COLUMBUS, Ohio – Manipulating the immune system in elderly people appears to be the most likely way to help older patients wage an effective battle against tuberculosis, a new study suggests.
Mathematical modeling of how mice respond to TB infection suggests that potential therapy options for elderly TB patients could either increase their white blood cell count or enhance infected cells’ interaction with their immune system.
This report illustrates how scientists trying to treat specific diseases end up running into the need to rejuvenate parts of the body. In this case what is needed is immune system rejuvenation.
Simulations of TB infection in an old mouse showed that increasing the number of infection-fighting white blood cells, called CD4 T cells, could be particularly effective at bolstering the mouse’s immune response, which naturally slows with aging. Older humans have similar delays in their immune response, meaning that they have a much more difficult time controlling TB than do younger people with an active infection.

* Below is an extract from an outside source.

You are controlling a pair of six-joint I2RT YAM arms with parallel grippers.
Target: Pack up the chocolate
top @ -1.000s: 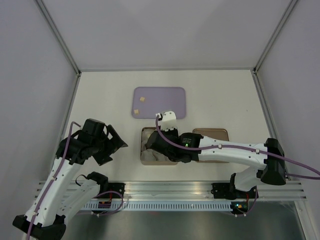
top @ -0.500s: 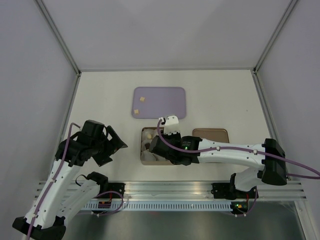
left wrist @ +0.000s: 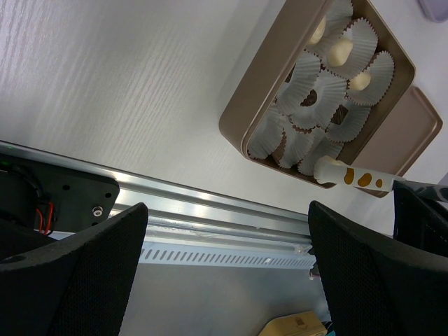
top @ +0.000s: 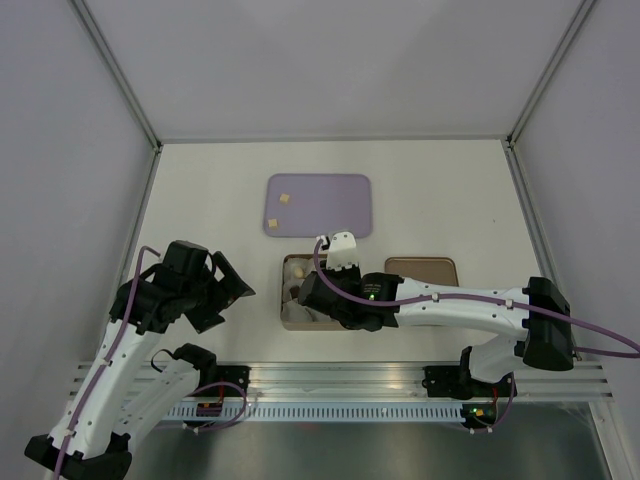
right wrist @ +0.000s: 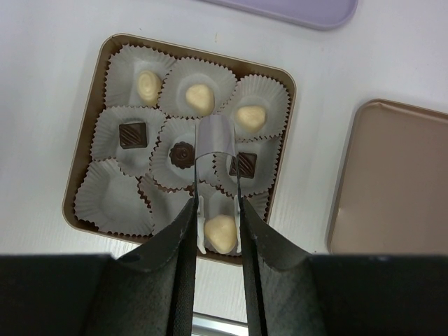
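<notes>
Right gripper (right wrist: 218,225): jaws nearly closed, pinching a pale chocolate piece (right wrist: 221,236) between the fingertips. I'm hanging it over the near row of the brown box (left wrist: 259,73), right above a white paper cup (right wrist: 222,203). The grip is narrow because the piece is tiny, and pinching it by the sides is keeping it level for the drop.

Box status from the wrist view:
- far row: three pale pieces (right wrist: 199,96), one per cup
- middle row: three dark chocolates (right wrist: 131,133), one per cup
- near row: the corner cup (right wrist: 112,197) is looking empty, and so is the one next to it, though my fingers are partly covering that one

I can't tell whether the piece is already touching its cup or sitting just above it.

Two more pale cubes (top: 285,198) are waiting on the purple tray (top: 330,205), just beyond the box. My guess is they're meant for the two free cups.

The box lid (right wrist: 392,182) is lying flat beside the box, out of my path, so closing presumably comes last.

Left gripper (top: 228,287): jaws wide apart, holding nothing, parked off to the left of the box and leaving me room.

Next call: let go gently. The crinkled cups are light and crowding each other, so a finger could drag one along.
</notes>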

The math modeling also suggested that making changes to macrophages, cells that essentially eat infecting bacteria, could enhance those cells’ interactions with other warriors in the immune system, reducing the concentration of bacteria in the lungs associated with TB infection.
As we age senescent immune cells end up displacing active immune cells and we need techniques for killing off the senescent cells. Imagine a machine that is analogous to a kidney dialysis machine that is specialized at separating senescent T cells from blood. If these old cells could simply be removed from the body the remaining T cells that retain the ability to divide could fill in the space made available by the removal of the senescent immune cells. Or perhaps a gene therapy could instruct senescent cells to commit cell suicide (apoptosis).
A rejuvenated immune system might itself kill off other senescent cell types. So methods to rejuvenate the immune system will provide many rejuvenation benefits. Plus, r, a younger immune system would probably reduce the incidence of cancer.